Records from a data source
###

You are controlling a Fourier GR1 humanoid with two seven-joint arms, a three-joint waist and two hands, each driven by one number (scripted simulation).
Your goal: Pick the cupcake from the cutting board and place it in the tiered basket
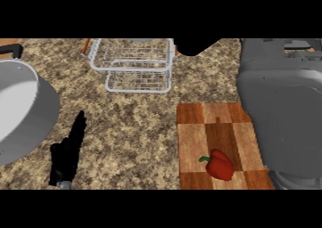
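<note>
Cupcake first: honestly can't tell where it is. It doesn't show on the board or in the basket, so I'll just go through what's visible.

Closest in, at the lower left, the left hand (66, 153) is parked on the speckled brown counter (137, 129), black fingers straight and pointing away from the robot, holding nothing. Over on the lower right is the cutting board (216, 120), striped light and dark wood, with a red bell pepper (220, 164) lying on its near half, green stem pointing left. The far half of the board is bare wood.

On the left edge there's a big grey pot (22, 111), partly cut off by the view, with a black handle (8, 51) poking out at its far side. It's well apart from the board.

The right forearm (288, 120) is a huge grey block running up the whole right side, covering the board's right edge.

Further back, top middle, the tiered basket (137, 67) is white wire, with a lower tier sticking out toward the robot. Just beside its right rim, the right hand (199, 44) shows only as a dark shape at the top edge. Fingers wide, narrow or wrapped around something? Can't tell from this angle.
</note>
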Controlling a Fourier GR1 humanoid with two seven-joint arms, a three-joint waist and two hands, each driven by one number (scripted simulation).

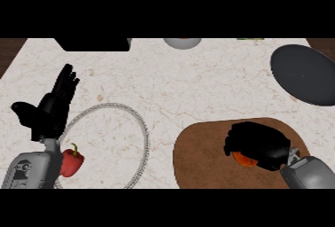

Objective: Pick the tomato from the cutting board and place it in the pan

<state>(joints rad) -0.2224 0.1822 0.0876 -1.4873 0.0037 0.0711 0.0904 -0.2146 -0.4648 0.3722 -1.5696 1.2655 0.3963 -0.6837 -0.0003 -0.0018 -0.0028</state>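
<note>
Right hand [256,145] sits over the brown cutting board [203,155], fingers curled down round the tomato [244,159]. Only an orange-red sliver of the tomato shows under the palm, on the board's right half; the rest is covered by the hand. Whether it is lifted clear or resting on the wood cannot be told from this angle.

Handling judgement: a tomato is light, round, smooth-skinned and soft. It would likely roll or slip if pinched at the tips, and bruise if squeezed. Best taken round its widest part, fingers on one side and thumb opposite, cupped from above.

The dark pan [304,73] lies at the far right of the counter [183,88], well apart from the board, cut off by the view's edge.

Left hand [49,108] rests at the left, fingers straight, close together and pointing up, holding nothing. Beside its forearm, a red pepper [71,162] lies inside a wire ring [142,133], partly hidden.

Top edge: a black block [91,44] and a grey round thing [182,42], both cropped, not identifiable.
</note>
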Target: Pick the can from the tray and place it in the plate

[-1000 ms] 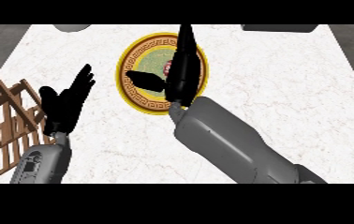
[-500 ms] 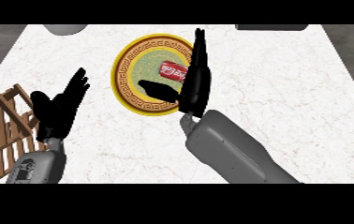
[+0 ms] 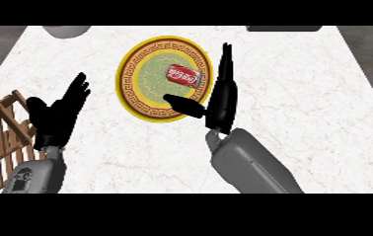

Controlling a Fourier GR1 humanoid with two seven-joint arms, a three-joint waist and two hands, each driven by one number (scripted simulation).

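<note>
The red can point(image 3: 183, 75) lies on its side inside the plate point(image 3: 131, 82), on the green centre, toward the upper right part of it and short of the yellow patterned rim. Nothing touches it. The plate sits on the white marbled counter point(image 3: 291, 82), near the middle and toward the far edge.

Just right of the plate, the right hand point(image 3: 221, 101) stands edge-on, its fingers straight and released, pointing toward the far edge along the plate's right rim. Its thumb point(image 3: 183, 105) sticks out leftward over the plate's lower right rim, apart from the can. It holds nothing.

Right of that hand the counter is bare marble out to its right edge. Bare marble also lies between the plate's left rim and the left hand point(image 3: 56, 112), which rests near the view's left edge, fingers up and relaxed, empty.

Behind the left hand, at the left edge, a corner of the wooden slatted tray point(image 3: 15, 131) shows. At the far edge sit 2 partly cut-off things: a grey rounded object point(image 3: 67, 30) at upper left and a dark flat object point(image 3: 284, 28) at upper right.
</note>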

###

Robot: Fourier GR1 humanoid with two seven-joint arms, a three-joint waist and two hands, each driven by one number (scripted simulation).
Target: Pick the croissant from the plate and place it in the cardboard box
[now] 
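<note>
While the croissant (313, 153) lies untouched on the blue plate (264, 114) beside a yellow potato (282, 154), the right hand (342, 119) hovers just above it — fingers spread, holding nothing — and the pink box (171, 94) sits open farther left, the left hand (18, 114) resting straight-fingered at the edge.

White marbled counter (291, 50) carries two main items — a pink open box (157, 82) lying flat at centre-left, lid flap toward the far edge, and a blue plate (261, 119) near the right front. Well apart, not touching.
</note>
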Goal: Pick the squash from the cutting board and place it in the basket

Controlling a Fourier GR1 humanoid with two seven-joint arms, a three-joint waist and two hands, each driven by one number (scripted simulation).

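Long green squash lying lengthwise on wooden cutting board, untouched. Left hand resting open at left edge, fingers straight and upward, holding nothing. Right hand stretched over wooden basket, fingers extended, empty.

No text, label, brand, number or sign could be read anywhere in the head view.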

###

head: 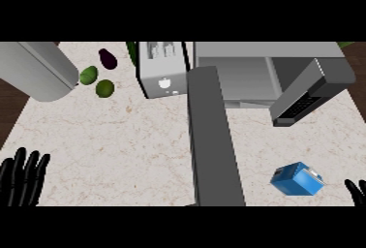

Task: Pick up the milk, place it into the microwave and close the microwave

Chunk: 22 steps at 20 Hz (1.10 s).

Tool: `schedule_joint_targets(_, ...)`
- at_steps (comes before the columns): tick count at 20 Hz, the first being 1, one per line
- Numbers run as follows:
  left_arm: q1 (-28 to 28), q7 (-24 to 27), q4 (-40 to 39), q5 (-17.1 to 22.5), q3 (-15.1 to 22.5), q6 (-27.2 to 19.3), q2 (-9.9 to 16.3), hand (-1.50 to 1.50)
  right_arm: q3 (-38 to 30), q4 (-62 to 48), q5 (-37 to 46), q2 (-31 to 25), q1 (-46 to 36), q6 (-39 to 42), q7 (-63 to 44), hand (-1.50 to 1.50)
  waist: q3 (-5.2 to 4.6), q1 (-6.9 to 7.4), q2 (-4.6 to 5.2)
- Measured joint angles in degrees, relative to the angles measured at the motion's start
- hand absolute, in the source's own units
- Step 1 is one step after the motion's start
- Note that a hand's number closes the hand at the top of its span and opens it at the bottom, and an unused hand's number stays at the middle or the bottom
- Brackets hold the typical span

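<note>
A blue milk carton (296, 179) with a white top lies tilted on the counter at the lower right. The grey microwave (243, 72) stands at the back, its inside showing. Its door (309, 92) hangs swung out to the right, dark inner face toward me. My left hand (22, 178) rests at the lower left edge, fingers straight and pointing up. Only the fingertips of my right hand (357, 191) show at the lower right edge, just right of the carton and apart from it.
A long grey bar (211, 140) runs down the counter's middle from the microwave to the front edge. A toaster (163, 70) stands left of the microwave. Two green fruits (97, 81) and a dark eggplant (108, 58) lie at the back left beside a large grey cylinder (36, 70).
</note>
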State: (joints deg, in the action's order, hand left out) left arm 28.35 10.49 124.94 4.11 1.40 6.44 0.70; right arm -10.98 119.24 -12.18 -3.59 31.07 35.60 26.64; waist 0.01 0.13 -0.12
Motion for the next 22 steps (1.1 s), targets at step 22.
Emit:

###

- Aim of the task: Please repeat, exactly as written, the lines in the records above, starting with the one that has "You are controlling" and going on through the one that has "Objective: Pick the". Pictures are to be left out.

- Final answer:
You are controlling a Fourier GR1 humanoid with two seven-joint arms, a three-joint waist and two hands, each driven by one number (scripted simulation).
Your goal: Pick the cupcake from the cutting board and place it in the tiered basket
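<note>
Cupcake first: honestly can't tell where it is. It doesn't show on the board or in the basket, so I'll just go through what's visible.

Closest in, at the lower left, the left hand (66, 153) is parked on the speckled brown counter (137, 129), black fingers straight and pointing away from the robot, holding nothing. Over on the lower right is the cutting board (216, 120), striped light and dark wood, with a red bell pepper (220, 164) lying on its near half, green stem pointing left. The far half of the board is bare wood.

On the left edge there's a big grey pot (22, 111), partly cut off by the view, with a black handle (8, 51) poking out at its far side. It's well apart from the board.

The right forearm (288, 120) is a huge grey block running up the whole right side, covering the board's right edge.

Further back, top middle, the tiered basket (137, 67) is white wire, with a lower tier sticking out toward the robot. Just beside its right rim, the right hand (199, 44) shows only as a dark shape at the top edge. Fingers wide, narrow or wrapped around something? Can't tell from this angle.
</note>
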Controlling a Fourier GR1 humanoid with two seven-joint arms, a three-joint waist and two hands, each driven by one number (scripted simulation).


Objective: Pick the tomato from the cutting board and place it in the pan

Nothing else is needed to complete this exercise.